| Directions |
Using the records below, copy every line that holds the string "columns".

"""

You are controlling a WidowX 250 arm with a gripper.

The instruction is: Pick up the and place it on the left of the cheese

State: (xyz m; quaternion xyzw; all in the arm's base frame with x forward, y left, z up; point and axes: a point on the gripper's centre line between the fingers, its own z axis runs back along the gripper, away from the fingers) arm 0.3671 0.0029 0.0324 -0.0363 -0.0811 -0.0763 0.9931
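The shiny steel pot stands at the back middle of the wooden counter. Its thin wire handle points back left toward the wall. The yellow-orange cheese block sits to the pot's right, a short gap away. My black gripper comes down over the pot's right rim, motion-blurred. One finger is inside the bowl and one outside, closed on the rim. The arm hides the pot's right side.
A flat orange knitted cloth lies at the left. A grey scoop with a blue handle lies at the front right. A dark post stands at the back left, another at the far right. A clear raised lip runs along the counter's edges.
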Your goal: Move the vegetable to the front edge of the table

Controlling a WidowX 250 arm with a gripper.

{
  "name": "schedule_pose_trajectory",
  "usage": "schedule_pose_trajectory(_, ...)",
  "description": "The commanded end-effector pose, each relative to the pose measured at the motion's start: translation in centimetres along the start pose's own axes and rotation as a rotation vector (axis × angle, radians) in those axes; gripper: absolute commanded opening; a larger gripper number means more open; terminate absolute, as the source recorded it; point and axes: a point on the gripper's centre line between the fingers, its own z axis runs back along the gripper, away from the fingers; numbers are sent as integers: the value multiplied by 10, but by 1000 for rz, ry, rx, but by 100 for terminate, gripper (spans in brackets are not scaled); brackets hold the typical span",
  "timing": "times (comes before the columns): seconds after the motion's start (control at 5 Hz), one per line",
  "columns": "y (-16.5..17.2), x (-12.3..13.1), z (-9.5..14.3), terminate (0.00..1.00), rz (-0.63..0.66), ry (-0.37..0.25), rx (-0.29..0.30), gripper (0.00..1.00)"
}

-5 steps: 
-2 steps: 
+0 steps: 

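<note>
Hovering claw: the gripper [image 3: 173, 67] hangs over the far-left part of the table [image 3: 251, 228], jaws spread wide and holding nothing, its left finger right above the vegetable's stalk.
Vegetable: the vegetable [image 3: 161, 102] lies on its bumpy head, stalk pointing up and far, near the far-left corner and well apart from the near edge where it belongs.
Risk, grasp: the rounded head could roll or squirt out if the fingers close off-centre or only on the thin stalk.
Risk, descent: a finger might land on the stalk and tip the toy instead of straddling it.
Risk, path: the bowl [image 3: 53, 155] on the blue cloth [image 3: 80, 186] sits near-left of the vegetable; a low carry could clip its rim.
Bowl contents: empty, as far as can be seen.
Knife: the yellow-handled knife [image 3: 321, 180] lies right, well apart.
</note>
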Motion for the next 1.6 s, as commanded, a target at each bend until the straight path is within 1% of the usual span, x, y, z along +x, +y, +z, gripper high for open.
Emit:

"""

| Answer section |
  "timing": "times (comes before the columns): seconds after the motion's start (control at 5 Hz), one per line",
  "columns": "y (-16.5..17.2), x (-12.3..13.1), z (-9.5..14.3), terminate (0.00..1.00), rz (-0.63..0.66), ry (-0.37..0.25), rx (-0.29..0.30), gripper (0.00..1.00)"

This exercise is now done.